TABALONG –  LENTERAKALIMANTAN.NET-Riuh klakson dan deru mesin di Simpang Tugu Obor Mabuun, Kelurahan Mabuun, Kecamatan Murung Pudak, Kabupaten Tabalong, mendadak terasa berbeda pada Selasa pagi, 14 Juli 2026. Sejumlah polisi tidak sedang membawa surat tilang, melainkan membentangkan hand banner dan spanduk mencolok di pinggir jalan.

Langkah taktis ini merupakan bagian dari kampanye keselamatan jalan raya yang digelar oleh Satuan Lalu Lintas (Satlantas) Polres Tabalong. Menggunakan pengeras suara lewat skema Penerangan Keliling (Penling), polisi berupaya menyuntikkan kesadaran tertib berlalu lintas langsung di jantung aktivitas warga.

Kampanye simpatik ini dipimpin langsung oleh Kasat Lantas Polres Tabalong, AKP Oki Hermawan, S.H., M.M., bersama jajaran personelnya. Di bawah terik pagi, mereka mencegat pandangan para pengendara—bukan untuk mencari kesalahan, melainkan mengedukasi aspek-aspek krusial yang kerap diabaikan: kewajiban helm berstandar SNI, sabuk pengaman, larangan bermain ponsel saat berkendara, kepatuhan rambu, hingga kelengkapan surat kendaraan.

Sasaran utama dari aksi turun ke jalan ini adalah mewujudkan Keamanan, Keselamatan, Ketertiban, dan Kelancaran Lalu Lintas (Kamseltibcarlantas) di wilayah hukum Polres Tabalong, khususnya kawasan Kota Tanjung. Polisi berharap, edukasi visual dan audio secara berulang ini mampu memangkas angka pelanggaran sekaligus menekan fatalitas kecelakaan lalu lintas di titik-titik rawan.

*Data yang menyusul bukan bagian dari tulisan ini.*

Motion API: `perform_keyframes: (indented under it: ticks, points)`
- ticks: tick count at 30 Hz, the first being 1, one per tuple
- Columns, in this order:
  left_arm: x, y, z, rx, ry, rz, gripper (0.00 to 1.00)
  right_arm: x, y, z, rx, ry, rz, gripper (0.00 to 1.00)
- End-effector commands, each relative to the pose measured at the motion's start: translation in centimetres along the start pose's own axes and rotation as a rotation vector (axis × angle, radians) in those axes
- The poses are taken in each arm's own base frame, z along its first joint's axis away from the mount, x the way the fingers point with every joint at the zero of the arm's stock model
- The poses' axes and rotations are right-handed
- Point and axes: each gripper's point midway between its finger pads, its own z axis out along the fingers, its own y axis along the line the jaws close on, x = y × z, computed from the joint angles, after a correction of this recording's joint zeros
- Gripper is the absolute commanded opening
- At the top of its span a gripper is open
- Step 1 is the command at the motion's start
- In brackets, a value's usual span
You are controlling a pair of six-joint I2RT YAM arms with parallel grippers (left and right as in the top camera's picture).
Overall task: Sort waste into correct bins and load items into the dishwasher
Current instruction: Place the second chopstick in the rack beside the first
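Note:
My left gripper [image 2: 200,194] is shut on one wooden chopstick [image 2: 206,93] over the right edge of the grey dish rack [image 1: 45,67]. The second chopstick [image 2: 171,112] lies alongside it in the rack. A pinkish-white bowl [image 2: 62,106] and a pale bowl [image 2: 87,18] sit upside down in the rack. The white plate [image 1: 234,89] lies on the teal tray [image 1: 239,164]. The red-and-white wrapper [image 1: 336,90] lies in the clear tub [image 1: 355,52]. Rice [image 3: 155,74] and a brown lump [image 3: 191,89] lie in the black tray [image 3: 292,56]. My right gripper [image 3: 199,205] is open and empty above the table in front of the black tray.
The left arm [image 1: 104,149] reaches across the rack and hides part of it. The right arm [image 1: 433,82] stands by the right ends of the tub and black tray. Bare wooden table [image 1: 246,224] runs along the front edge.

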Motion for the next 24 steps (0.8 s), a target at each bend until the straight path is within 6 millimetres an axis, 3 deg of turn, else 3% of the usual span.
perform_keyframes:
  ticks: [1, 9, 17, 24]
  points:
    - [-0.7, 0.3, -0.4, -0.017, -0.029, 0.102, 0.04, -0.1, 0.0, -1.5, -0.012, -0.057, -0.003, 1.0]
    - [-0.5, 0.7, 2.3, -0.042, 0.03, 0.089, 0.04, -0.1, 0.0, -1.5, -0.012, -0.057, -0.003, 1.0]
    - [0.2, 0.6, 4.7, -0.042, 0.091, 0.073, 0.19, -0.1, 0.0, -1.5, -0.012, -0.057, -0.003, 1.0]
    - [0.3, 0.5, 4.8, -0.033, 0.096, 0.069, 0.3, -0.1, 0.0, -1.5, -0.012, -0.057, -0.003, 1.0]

Merespons aksi persuasif di lapangan ini, Kapolres Tabalong AKBP Wahyu Ismoyo J., S.I.K., M.H., M.Tr.Opsla., melalui Kasi Humas Polres Tabalong IPTU Heri Siswoyo, S.H., M.H., menegaskan bahwa sosialisasi ini bukan sekadar formalitas sesaat, melainkan agenda berkelanjutan.

“Kami mengajak seluruh masyarakat untuk menjadikan keselamatan sebagai prioritas utama dalam berlalu lintas. Kepatuhan terhadap aturan lalu lintas bukan hanya untuk menghindari pelanggaran, tetapi juga untuk melindungi diri sendiri maupun pengguna jalan lainnya. Melalui kegiatan edukasi ini, kami berharap kesadaran masyarakat semakin meningkat sehingga angka kecelakaan lalu lintas dapat terus ditekan,” ujar IPTU Heri Siswoyo kepada media.

Selain mengedukasi disiplin berkendara, IPTU Heri Siswoyo juga mengingatkan warga untuk memanfaatkan fasilitas darurat jika mendapati kendala di jalan raya. Ia mengimbau masyarakat agar tidak ragu menghubungi Call Center Polri 110. Layanan gratis ini beroperasi penuh selama 24 jam dan siap merespons laporan warga yang membutuhkan kehadiran cepat petugas kepolisian di lapangan.